Banks and stablecoins closer
One way to solve the dual transition problem is to work more closely with stable coins and bank accounts. If banks allow customers to automatically withdraw stablecoins from their accounts for free (as we have done with cash) and also to deposit stablecoins freely, then people making stablecoin transfers will no longer have to pay double fees.
For example, let's say Manuel, an immigrant living in the United States, wants to send money to Maria in Honduras. It starts with withdrawing $200 in Wells Fargo approved coins from your Wells Fargo bank account for free. He then sent it to Maria, who deposited the $200 worth of stablecoins directly into her bank account in Honduras.
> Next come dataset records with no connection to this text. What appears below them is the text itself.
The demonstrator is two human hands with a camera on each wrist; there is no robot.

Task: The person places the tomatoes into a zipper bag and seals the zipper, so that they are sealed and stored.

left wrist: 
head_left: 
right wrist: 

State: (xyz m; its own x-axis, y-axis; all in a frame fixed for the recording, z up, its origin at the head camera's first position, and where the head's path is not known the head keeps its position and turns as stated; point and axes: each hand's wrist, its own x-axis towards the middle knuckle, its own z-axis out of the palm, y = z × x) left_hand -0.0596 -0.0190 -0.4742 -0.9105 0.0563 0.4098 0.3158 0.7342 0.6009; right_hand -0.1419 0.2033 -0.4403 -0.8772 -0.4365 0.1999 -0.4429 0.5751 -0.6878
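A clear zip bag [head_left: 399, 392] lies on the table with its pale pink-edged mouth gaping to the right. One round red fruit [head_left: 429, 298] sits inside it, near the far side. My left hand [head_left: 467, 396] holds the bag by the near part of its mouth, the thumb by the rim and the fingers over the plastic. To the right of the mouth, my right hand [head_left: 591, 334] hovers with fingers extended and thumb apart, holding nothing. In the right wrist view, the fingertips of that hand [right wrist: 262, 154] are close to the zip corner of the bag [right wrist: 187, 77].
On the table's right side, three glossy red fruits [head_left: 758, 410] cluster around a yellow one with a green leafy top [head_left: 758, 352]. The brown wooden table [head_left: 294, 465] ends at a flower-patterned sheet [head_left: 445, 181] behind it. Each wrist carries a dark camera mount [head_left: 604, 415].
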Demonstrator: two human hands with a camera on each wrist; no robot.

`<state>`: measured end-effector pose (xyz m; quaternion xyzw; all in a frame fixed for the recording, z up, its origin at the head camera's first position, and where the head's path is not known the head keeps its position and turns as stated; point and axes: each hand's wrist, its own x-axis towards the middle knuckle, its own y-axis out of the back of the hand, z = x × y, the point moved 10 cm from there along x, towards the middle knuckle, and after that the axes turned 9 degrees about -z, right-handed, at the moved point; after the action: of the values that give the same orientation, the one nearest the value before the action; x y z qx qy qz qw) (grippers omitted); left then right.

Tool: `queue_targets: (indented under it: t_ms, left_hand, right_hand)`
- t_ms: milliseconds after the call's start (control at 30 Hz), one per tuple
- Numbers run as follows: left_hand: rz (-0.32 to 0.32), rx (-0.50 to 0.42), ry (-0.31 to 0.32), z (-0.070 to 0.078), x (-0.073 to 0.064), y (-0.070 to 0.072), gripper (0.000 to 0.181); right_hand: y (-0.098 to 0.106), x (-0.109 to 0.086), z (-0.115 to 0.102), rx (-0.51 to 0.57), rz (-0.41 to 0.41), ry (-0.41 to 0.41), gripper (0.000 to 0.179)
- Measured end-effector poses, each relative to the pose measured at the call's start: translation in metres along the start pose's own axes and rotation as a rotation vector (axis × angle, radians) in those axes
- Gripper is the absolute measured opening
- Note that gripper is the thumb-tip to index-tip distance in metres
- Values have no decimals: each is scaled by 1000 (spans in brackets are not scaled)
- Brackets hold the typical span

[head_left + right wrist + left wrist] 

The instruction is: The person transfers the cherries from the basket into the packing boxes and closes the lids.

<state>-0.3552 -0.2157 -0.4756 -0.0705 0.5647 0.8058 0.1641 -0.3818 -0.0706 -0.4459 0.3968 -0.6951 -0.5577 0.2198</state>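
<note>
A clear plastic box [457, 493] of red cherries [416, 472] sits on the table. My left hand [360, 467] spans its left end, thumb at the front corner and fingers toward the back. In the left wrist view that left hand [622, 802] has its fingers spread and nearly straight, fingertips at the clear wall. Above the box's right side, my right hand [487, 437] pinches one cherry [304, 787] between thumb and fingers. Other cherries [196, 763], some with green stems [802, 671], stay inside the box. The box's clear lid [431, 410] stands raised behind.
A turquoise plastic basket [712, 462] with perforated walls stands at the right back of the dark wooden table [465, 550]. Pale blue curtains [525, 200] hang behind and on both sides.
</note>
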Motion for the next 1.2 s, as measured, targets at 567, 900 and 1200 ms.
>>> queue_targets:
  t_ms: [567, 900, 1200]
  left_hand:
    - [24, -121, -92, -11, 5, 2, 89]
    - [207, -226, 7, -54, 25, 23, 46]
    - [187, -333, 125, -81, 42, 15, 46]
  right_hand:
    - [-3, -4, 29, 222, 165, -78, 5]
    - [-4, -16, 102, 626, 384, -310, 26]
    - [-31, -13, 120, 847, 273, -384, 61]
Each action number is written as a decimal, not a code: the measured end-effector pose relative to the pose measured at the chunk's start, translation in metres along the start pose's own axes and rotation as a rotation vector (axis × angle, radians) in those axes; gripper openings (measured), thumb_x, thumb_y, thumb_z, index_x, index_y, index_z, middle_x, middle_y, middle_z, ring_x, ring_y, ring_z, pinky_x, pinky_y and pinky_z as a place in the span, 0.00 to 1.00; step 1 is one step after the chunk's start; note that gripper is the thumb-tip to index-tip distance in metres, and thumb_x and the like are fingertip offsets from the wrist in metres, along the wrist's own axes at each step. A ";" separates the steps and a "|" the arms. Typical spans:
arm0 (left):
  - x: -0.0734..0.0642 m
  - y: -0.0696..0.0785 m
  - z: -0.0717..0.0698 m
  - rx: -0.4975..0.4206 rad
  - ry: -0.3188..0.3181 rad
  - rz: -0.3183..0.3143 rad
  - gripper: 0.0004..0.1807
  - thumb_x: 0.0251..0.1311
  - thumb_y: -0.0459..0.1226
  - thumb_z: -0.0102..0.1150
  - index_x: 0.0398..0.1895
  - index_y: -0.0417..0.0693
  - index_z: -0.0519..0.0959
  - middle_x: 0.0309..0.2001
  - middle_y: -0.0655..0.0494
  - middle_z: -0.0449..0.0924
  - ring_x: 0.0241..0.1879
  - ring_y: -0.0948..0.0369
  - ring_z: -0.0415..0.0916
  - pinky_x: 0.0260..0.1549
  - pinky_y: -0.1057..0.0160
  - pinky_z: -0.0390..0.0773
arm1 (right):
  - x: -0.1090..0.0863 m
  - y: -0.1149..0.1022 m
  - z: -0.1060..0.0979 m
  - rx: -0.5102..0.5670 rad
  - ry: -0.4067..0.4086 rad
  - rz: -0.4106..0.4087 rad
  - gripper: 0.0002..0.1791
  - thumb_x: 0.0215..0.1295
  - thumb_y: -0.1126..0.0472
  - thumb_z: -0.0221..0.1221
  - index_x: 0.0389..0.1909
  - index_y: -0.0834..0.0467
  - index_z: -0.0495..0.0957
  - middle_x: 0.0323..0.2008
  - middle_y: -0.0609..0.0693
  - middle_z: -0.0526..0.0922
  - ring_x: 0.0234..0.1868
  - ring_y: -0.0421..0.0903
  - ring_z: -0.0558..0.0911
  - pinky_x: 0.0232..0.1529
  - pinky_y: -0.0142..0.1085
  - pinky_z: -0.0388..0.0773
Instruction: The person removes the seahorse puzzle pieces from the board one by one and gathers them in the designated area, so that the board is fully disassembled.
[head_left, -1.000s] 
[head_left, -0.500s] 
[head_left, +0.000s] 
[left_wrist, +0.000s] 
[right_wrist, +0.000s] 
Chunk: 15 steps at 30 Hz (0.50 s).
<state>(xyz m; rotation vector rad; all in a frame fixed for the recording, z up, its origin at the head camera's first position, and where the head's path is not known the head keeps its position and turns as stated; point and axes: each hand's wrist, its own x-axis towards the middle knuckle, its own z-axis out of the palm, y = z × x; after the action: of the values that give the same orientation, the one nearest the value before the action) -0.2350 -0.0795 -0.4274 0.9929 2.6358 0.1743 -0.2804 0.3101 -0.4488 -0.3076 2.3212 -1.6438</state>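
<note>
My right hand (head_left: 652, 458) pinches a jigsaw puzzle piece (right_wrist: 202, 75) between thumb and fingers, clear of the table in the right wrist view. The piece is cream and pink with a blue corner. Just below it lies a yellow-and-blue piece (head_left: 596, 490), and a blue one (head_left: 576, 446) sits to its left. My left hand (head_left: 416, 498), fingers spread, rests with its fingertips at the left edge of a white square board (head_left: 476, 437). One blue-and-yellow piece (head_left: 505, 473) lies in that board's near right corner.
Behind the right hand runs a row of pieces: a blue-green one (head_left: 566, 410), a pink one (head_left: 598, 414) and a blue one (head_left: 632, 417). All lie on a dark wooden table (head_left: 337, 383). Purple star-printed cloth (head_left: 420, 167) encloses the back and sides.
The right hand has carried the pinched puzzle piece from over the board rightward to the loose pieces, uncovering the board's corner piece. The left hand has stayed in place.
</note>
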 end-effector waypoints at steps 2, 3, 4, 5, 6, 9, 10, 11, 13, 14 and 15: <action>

Maria then asked her bank to convert the money into a Honduran Lempira so she could pay the rent. This currency exchange is the only transaction in the entire chain that requires a bank fee.
While free bank to stable coin transactions will allow cheap wire transfers, it's not clear that this option will ever emerge. After all, banks don't want to lose business to stablecoin issuers unless they are stablecoin issuers themselves.
Stablecoins invade the real world
The second way to minimize the double jump problem is to increase the number of real-world situations in which stable coins are accepted. If Manuel's native American salary had been paid in stable coins, say in a tether, then he would not have to convert one US dollar into a teter when transferring money to Maria. Or, if Maria could buy groceries and other basic items with stablecoins, she wouldn't have to switch from stablecoins to Lempi.
Expanding the scope of real transactions with stable coins is not as easy as it sounds. What makes payment networks useful is the fact that other people are already connected to them. With no initial user pool, the chances of a new payment network breaking through are slim.
Crypto economy growth
If the arrival of stablecoins in the real world is not possible, there is a third way to multiply stablecoins: by increasing the number of people living in the burgeoning crypto economy.
Today, the crypto economy is occupied by crypto enthusiasts, speculators and people who work in the industry. If there was more to be done in the crypto economy - entertainment, job opportunities, communication - more and more people from the real world would "migrate" to it. Beginners must accept the de facto standard for payment, stable coins.
If Bob, who resides in one area of the crypto economy, wants to transfer Alice's $200 to another region of the crypto economy, coins or tether USD are the most convenient options. Adding a blockchain-free broker like Western Union to the mix would be a step back. This would introduce an expensive double jump, similar to a real-world stablecoin translation that introduces a double jump.
Currently, the problem of multiple hops and user fees prevents stablecoins from becoming a competitive tool for money transfers. There was still a lot to do if they wanted to go anywhere.